I found something interesting re agitation (though perhaps not conclusive): http://www.academia.edu/3890122/Factors_affecting_the_growth_of_Saccharomyces_cerevisiae_in_batch_culture_and_in_solid_state_fermentation

"As can be seen from Fig. 1, the increase in agitation speed from 50 to 250 rpm led to an increase in biomass production (Fig. 1). This paralleled with the increase in the specific growth rate, sugar and nitrogen consumption and pH reduction (Fig. 2). However, the effect of increased mechanical agitation on the viability of Saccharomyces cerevisiae appears to be negative, with higher levels of dead cells present at the end of the cultures (Fig. 3).

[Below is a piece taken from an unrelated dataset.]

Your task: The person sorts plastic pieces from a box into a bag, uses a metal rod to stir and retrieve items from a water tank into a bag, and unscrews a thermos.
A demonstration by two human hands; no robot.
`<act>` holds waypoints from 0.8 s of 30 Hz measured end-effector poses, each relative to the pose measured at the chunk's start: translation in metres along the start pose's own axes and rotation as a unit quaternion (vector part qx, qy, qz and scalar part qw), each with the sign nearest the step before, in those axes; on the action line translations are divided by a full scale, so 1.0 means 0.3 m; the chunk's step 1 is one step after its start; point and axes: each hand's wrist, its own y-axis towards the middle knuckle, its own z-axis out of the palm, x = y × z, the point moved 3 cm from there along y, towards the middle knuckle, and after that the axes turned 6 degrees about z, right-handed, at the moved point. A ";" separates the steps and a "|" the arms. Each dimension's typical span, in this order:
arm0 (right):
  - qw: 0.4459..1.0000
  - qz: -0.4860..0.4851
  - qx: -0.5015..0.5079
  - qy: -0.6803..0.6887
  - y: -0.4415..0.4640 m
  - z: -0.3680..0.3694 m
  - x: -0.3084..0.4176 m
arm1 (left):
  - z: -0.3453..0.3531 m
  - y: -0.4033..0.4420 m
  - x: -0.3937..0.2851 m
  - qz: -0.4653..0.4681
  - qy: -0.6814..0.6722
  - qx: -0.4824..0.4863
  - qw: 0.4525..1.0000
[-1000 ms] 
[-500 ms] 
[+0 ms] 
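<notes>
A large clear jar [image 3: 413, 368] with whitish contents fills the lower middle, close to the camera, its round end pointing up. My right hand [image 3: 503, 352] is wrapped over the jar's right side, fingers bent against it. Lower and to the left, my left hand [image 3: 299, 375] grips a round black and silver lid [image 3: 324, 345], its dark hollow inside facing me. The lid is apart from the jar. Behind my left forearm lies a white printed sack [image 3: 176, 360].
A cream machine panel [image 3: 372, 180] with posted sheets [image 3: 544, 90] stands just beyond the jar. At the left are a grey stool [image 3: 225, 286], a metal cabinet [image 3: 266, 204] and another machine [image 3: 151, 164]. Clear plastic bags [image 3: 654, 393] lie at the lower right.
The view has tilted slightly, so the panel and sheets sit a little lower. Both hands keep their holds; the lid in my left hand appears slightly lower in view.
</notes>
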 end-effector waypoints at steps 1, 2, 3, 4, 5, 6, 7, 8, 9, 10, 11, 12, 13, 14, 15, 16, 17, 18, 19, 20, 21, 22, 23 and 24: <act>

Previous works [20] on the effect of mechanical agitation on the viability of yeast cells did not report cell damage at agitation speeds values higher than the maximum value used in the present study. Since in this work, the nutrients (carbon and nitrogen) consumption increased with increased agitation intensity (Fig1), this last variable is unlikely to have a physical effect on the growth of Saccharomyces cerevisiae.

Thus, the loss of viability observed at the end of the cultures could be due to the depletion of both carbon and nitrogen sources (Fig. 2) rather than to fluid-mechanical stresses caused by agitation [20]. However, the combination of both effects with the production of toxic metabolite (such as ethanol) may cause higher loss of viability than each factor alone."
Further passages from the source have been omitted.